中村さんは昨年春の北陸フィッシングショー(北國新聞社後援)で、漁協理事の鶴野俊哉さんと出会った。中村さんは白山麓の旧鳥越村出身で、「白山の源流域で使えるテンカラ竿を作ろう」と意気投合した。
それまで作っていたテンカラ竿は20~30センチ級のヤマメやイワナが主な対象で、白峰の大型イワナの引きには耐えられなかった。
昨夏から秋にかけ、中村さんが試作品を作り、鶴野さんら漁協メンバーが白峰でテストして改良を繰り返した。
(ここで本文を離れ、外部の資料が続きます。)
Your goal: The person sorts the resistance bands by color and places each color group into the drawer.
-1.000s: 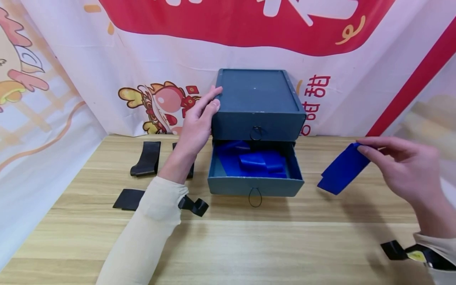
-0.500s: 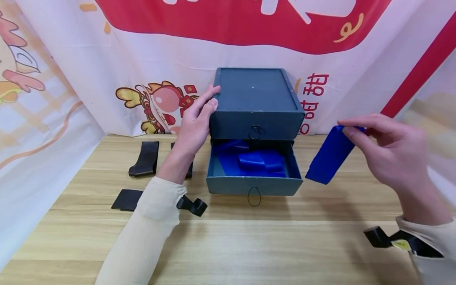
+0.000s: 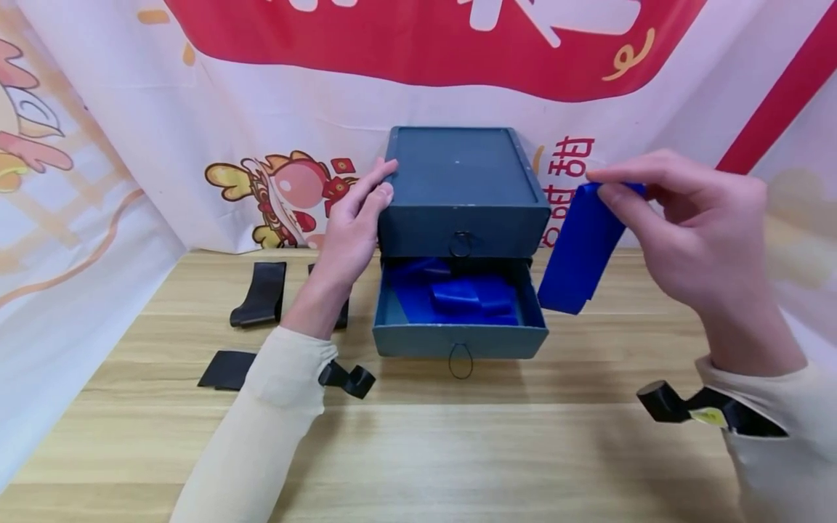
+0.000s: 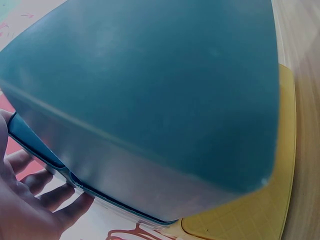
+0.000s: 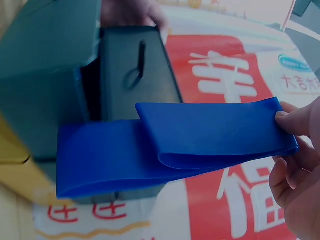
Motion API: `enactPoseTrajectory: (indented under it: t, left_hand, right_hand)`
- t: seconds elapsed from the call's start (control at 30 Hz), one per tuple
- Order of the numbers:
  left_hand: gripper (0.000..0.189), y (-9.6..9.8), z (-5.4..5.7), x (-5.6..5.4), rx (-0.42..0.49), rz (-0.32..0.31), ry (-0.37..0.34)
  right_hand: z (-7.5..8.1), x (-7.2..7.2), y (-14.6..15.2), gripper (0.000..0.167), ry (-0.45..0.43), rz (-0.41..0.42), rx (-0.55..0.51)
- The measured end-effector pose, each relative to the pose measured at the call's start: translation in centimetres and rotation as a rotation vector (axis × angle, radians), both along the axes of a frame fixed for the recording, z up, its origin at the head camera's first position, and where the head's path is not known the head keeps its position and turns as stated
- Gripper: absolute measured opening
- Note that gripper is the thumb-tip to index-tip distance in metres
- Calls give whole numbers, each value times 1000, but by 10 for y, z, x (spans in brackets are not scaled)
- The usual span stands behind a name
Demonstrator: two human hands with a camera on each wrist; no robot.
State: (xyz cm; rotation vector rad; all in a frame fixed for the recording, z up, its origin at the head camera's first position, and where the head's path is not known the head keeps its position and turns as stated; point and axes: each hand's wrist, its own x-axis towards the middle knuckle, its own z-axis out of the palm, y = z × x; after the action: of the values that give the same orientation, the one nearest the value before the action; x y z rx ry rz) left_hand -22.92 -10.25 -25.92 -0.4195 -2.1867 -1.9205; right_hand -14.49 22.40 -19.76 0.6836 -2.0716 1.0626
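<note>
A dark blue-green two-drawer box [image 3: 464, 167] stands by the back cloth, its lower drawer [image 3: 461, 341] pulled out. Several folded blue resistance bands [image 3: 474, 298] lie inside that drawer. My left hand [image 3: 351, 232] rests against the upper left side of the box, fingers extended along its edge. In the left wrist view, those fingers [image 4: 52, 197] touch the box's rim. My right hand [image 3: 700, 225] pinches one end of a folded blue resistance band [image 3: 582, 247] between thumb and fingers. The band hangs down just right of the open drawer; the right wrist view shows its folded layers.
Black folded bands [image 3: 259, 294] lie left of the box, one partly behind my left arm; another black band [image 3: 227, 369] lies nearer. A yellow surface [image 4: 260, 210] shows beneath the box in the left wrist view. A printed cloth [image 3: 314, 102] hangs behind.
My right hand has moved left and upward with the blue resistance band, bringing it beside the drawer. My left hand stays on the box.
</note>
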Motion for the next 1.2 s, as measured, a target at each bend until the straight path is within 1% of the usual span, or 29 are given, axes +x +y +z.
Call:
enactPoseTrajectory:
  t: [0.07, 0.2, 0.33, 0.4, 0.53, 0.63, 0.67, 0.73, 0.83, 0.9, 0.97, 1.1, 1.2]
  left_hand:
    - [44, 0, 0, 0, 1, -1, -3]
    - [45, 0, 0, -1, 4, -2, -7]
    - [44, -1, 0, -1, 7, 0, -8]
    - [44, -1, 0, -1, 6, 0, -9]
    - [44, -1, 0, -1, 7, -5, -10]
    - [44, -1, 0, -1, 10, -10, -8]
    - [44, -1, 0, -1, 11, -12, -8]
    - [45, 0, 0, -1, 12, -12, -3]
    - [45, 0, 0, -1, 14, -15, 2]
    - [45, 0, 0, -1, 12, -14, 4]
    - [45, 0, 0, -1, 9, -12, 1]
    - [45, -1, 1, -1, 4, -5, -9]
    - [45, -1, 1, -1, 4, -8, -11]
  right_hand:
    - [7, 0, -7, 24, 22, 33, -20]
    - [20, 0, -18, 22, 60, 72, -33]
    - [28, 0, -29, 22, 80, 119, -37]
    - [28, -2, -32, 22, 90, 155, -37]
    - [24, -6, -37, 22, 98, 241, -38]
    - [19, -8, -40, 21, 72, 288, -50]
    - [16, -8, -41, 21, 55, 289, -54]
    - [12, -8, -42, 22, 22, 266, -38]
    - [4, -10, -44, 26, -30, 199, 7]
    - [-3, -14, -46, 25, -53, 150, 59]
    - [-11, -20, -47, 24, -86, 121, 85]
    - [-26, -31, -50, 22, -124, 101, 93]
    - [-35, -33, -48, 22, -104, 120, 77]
素材を吟味し、鹿児島県産「布袋竹」の中でも、成長して4年の中身が詰まった丈夫なものを採用した。
木や茂みが多い山中で使いやすいよう長さは従来のテンカラ竿より約30センチ抑え、2メートル70センチ~2メートル85センチとした。重さは120~130グラムと、成長して1年の竹を使う従来品とほぼ同じだ。
県立美術館学芸担当課長でもある鶴野さんが、白山の白銀と成巽閣をイメージした群青を、色漆であしらうデザインを提案した。
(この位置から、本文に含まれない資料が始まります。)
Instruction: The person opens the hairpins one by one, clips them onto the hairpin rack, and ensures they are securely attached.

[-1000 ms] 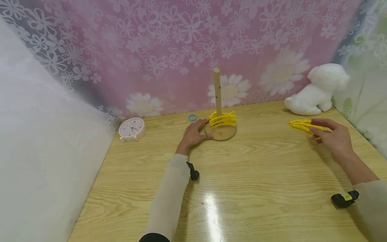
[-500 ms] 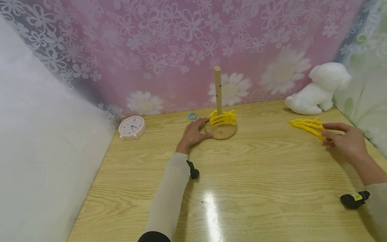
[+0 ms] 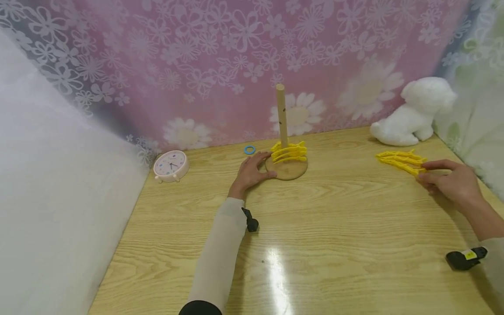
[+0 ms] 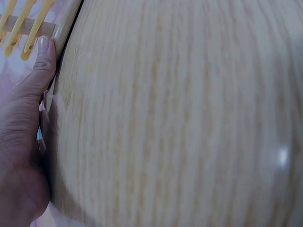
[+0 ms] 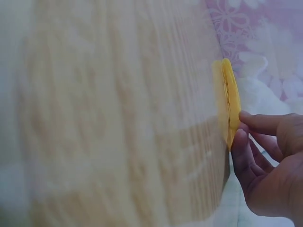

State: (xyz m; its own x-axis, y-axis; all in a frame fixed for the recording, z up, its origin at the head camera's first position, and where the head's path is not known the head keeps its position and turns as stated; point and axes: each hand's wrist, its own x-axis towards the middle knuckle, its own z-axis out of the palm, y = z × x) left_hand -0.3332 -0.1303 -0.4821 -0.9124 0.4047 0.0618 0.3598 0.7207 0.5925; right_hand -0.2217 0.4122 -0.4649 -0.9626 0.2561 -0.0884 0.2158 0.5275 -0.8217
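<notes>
In the head view my left hand (image 3: pixel 252 172) curves round the left rim of the round wooden base (image 3: pixel 290 172), thumb in front, fingers behind. From that base rises an upright wooden post (image 3: pixel 281 116). Several yellow banana clips (image 3: pixel 289 153) are stacked low around it; their curved arms also show at the top left of the left wrist view. My right hand (image 3: pixel 453 181) pinches the near end of a V-shaped yellow banana clip (image 3: pixel 397 166) at the table's right, beside similar yellow arms. Toothed inner edges show on the yellow clip (image 5: pixel 232 94) in the right wrist view.
A small blue ring (image 3: pixel 250 149) lies behind my left hand. The pink alarm clock (image 3: pixel 171 166) is at the back left. A white plush dog (image 3: pixel 417 111) sits at the back right of the wooden table (image 3: pixel 334 227), before the flowered curtain (image 3: pixel 220 65).
My right hand has slid to the right along the yellow clip, from its middle to its near end. My left hand has kept its place on the base.
</notes>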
加賀毛針や加賀竿を扱う目細八郎兵衛商店(金沢市安江町)の目細勇治社長によると、欧米の釣りファンの間で近年、テンカラ熱が高まっている。欧米伝統のフライ・フィッシングに似ているが、テンカラはリールすらも使わず、究極のシンプルさが注目されているという。
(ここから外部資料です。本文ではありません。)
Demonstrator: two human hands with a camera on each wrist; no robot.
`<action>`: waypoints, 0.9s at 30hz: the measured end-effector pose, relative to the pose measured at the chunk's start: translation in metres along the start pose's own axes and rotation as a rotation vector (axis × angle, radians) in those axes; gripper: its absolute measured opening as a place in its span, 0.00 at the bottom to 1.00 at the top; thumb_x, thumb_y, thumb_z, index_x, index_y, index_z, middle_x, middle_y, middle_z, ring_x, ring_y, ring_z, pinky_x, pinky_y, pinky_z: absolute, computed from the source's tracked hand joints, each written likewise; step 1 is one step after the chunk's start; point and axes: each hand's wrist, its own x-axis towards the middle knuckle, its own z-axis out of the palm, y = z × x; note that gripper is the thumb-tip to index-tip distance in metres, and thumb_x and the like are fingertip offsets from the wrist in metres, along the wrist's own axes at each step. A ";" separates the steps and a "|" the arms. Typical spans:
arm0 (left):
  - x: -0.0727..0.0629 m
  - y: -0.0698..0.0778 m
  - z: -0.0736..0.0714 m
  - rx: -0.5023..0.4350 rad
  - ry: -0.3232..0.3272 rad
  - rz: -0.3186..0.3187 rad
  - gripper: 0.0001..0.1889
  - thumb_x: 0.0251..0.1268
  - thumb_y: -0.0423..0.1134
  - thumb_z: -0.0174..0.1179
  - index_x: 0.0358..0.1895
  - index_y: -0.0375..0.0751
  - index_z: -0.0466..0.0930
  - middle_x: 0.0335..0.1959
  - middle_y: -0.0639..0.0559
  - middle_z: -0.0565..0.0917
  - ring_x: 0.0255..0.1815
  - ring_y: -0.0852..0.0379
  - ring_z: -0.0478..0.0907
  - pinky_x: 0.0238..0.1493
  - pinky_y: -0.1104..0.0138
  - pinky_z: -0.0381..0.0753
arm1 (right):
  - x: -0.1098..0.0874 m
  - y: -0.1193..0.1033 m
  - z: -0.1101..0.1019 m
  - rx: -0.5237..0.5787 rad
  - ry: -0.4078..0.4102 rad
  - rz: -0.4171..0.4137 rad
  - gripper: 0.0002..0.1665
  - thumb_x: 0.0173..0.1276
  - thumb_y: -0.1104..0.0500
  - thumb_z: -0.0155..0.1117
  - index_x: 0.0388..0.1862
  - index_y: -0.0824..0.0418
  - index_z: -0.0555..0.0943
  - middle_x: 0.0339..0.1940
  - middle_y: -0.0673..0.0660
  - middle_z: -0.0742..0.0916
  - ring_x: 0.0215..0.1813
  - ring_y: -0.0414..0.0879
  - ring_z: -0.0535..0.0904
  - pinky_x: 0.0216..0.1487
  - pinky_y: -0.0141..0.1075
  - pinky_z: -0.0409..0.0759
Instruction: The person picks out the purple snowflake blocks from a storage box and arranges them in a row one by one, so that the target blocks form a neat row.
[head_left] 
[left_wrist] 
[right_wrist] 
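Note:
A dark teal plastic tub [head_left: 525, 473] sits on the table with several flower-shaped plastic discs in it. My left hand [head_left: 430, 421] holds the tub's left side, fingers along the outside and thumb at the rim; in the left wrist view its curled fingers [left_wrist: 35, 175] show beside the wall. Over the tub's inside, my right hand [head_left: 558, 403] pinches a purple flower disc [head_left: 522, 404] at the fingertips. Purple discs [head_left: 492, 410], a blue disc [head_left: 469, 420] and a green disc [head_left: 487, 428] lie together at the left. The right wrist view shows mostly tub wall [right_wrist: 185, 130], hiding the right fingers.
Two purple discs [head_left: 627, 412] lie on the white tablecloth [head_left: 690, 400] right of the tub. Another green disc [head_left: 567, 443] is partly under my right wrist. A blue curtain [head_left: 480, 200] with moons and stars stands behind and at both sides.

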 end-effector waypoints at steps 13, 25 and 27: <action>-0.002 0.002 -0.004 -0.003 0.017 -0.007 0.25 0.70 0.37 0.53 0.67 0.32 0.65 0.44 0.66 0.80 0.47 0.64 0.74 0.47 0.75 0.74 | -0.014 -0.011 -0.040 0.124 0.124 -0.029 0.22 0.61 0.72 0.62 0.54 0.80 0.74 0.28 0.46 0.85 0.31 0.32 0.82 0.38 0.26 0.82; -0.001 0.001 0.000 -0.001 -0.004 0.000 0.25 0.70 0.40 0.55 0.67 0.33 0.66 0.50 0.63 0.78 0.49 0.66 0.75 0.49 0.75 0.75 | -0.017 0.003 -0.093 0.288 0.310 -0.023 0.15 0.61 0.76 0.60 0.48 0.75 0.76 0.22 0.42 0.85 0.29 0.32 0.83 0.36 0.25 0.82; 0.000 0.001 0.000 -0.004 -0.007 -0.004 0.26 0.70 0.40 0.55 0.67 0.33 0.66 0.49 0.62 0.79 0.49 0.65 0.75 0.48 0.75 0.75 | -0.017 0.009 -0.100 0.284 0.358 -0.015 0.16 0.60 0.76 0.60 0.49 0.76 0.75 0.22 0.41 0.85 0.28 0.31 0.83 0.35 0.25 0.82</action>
同店にはこの1年で2人の欧米人客が訪れ、テンカラ竿を買い求めた。新しい竿について目細社長は「強度は大きな魅力。大型トラウトなどの釣りが盛んな欧米からも引き合いがあるのではないか」と期待する。
加賀竿の認知度も高まっている。金沢市で4月5日に開かれた生物文化多様性に関する国連大学の国際シンポジウムでは、石川県立大の柳井清治教授が「加賀竿は武士の鍛錬から生まれた石川の伝統文化だ」と紹介し、注目を集めた。
竿は5万円前後でオーダーメイドする。中村さんの「加賀竿工房白峯」と白峰漁協、目細八郎兵衛商店で注文を受け付ける。中村さんは「カーボン製の竿と違い、味わいのある当たりと品格を感じられる加賀竿を世界に発信したい」と話した。
写真キャプション上
出来上がった白山テンカラ竿の出来栄えを確かめる中村さん=金沢市光が丘2丁目の工房
写真キャプション下
白銀と群青の色漆を施したデザイン
加賀竿
金沢伝統の和竿。加賀藩が鍛錬のため藩士に奨励したアユ釣りで使われたのが起こりとされる。三つの竹製部品を継いで組み立てるつくりで、漆を重ね塗りして仕上げる。昭和30年代後半からカーボン製の竿が普及して職人が大きく減った。